In cause No. 58816, I also dissent on the ground that the prosecution's systematic exclusion of blacks from the jury deprived the defendant of his right to a jury drawn from a fair cross-section of the community. For the reasons explained in my dissent in People v. Payne (1983), 99 Ill.2d 135, 140 (Simon, J., dissenting), I believe that the defendant's rights under the sixth and fourteenth amendments to the United States Constitution and article I, sections 2 and 13, of the Illinois Constitution have been violated.
Justice Marshall's recent dissent to the denial of certiorari in three Illinois cases (Williams v. Illinois, Dixon v. Illinois, Yates v.

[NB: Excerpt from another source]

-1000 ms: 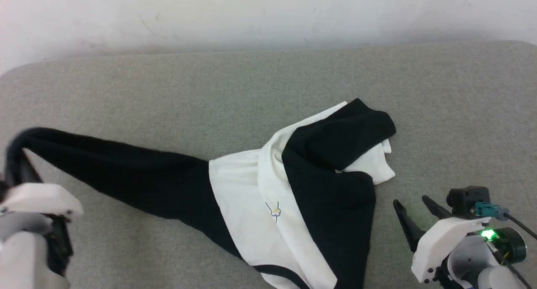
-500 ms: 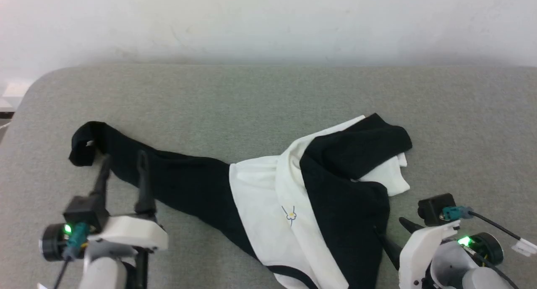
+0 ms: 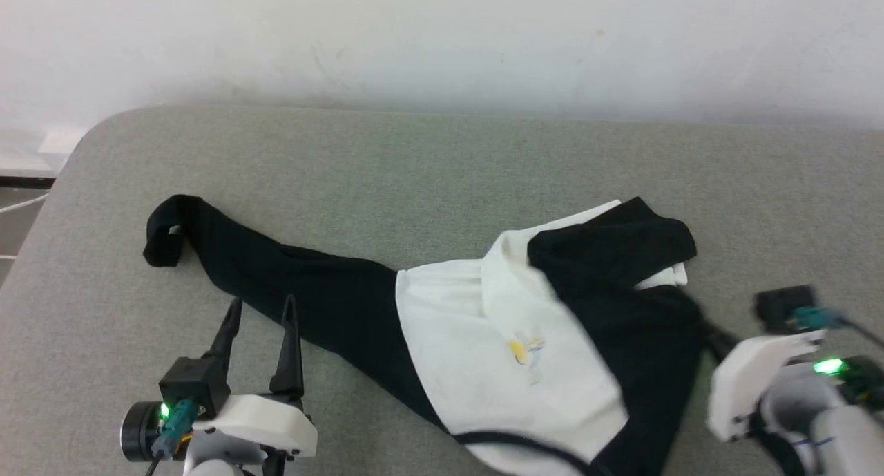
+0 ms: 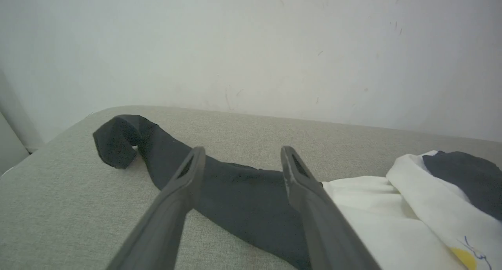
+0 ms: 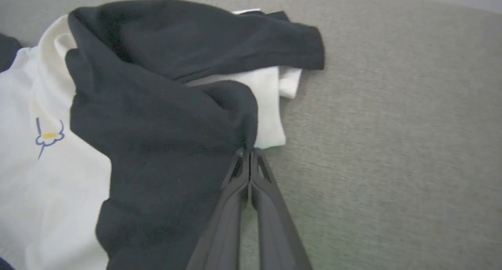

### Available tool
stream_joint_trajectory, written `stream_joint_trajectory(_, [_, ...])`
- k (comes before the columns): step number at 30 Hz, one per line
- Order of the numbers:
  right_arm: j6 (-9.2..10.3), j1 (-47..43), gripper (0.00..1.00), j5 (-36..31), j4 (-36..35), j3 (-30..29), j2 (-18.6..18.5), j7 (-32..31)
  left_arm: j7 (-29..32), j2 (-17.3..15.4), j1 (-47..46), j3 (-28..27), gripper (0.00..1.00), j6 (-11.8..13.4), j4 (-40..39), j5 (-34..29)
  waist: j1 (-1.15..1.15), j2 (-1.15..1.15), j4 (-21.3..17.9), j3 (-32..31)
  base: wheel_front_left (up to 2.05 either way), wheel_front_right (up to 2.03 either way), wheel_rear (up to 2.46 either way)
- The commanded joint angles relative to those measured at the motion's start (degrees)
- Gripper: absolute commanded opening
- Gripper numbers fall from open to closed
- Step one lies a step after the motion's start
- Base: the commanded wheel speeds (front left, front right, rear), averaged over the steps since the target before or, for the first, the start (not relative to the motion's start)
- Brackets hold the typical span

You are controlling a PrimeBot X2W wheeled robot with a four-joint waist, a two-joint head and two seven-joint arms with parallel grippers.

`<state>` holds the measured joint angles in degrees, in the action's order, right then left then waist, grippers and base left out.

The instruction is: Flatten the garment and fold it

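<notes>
Meanwhile the garment (image 3: 483,338) lay across the near half of the grey table (image 3: 414,165), not yet flattened. One black sleeve (image 3: 290,289) stretched out toward the table's left edge, and its cuff (image 3: 169,231) curled over on itself short of the rounded far-left corner. The white body sat rumpled around the middle, with the yellow-and-blue chest print (image 3: 525,348) facing up. The other black sleeve (image 5: 157,117) was heaped over the body's right side, and a white fold poked out beneath it toward the table's right edge. The garment's lower part ran out of the head view at the near edge.

The left gripper (image 4: 243,150) stood with its fingers spread wide and nothing between them, just nearside of the stretched sleeve. The right gripper (image 5: 249,150) had its fingers pressed together, pinching the rim of the heaped black sleeve. In the head view that cloth was drawn out toward it and blurred. A pale wall (image 3: 442,41) rose behind the table's far edge.
</notes>
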<state>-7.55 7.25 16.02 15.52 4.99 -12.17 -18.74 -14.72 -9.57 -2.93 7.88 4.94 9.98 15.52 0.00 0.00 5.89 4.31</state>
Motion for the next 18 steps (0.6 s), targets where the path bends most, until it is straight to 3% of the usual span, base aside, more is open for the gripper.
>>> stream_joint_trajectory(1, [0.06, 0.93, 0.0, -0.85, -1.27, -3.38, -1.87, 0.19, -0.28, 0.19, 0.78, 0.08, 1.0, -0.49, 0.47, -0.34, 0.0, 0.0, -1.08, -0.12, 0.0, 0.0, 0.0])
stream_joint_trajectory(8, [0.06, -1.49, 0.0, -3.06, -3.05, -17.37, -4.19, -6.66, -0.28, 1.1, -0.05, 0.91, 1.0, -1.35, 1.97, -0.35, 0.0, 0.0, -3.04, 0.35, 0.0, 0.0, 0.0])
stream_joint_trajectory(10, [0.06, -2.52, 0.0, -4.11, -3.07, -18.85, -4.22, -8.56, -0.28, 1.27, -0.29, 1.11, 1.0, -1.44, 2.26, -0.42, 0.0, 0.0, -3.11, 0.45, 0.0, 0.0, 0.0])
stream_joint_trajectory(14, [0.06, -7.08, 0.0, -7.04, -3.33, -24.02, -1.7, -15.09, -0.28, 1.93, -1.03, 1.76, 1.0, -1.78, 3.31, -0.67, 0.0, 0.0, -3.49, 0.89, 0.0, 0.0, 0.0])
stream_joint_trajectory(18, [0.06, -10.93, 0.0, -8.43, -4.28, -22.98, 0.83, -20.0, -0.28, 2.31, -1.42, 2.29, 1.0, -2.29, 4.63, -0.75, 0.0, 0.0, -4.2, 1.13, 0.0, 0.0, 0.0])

Illinois (1984), 466 U.S. ___, ___, 80 L.Ed.2d 836, 836, 104 S.Ct. 2364, 2364 (Marshall, J., dissenting, joined by Brennan, J., on denial of certiorari)) should provide the incentive for us to re-examine a disturbing problem which will not resolve itself of its own accord. Justice Marshall's eloquent analysis of the problem includes statistics which show without doubt that blacks are grossly underrepresented on the jury panels of black defendants accused of capital offenses in Illinois. Similar under-representation occurs in non-capital cases such as this one.

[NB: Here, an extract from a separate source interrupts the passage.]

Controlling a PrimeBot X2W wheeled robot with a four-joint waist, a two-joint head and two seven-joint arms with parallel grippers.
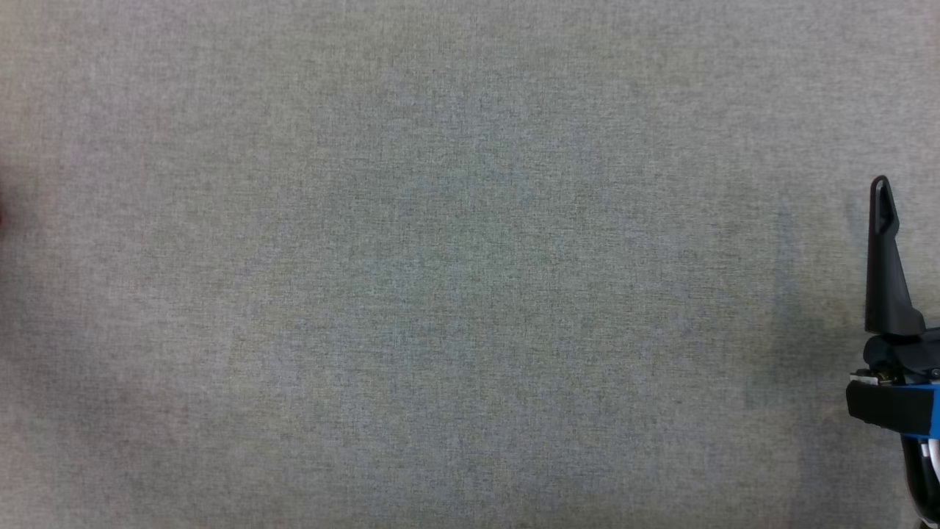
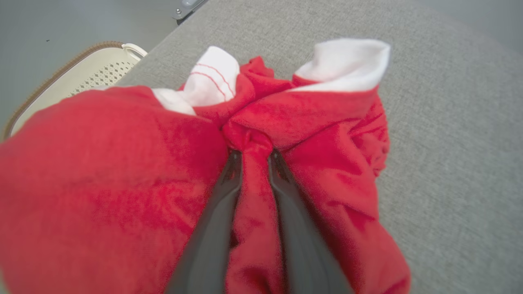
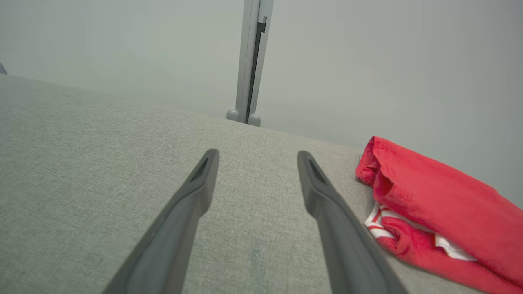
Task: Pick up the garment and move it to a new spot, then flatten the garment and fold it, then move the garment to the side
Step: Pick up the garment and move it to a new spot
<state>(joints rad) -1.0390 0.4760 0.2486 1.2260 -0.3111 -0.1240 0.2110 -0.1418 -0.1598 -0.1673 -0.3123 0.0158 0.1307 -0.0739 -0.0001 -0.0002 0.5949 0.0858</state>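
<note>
Garment [image 2: 102,183], red, white trim, bunched, pinched by left pincer [image 2: 254,156]

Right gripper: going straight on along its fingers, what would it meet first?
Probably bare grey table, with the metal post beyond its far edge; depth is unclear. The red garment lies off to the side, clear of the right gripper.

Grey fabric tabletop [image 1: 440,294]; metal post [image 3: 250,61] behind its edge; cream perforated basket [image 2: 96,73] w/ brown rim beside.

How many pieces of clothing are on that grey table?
1: a crumpled red garment with white trim, lying near the edge of the grey fabric-covered table. Another could be hidden under it.
</note>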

This court has now rejected black defendants' claims that the systematic exclusion of black persons from juries resulted in the denial of equal protection and of their right to a trial by a jury of their peers at least six times within one year. (People v. Payne (1983), 99 Ill.2d 135; People v. Yates (1983), 98 Ill.2d 502; People v. Cobb (1983), 97 Ill.2d 465; People v. Williams (1983), 97 Ill.2d 252; People v. Davis (1983), 95 Ill.2d 1; People v. Gosberry (1983), 93 Ill.2d 544.) The facts in those cases alone are enough to establish the systematic exclusion of a particular group in case after case which this court requires under Swain v. Alabama (1965), 380 U.S. 202, 13 L.Ed.2d 759, 85 S.Ct. 824, in order to find a violation of the equal protection clause of the fourteenth amendment. In addition the sixth amendment, as applied to the State of Illinois through the fourteenth amendment, prohibits the exclusion of jurors solely on the basis of race. There can no longer be any doubt that the practice of excluding jurors on the basis of race is pervasive in Illinois and that it raises constitutional issues of the gravest dimension under two separate guarantees. Because I believe that this court has wrongly decided these constitutional issues, once again I dissent. See People v. Payne (1983), 99 Ill.2d 135, 140 (Simon, J., dissenting); People v. Yates (1983), 98 Ill.2d 502, 540 (Simon, J., concurring in part and dissenting in part); People v. Davis (1983), 95 Ill.2d 1, 54 (Simon, J., dissenting); People v. Gosberry (1983), 93 Ill.2d 544, 549 (Simon, J., dissenting).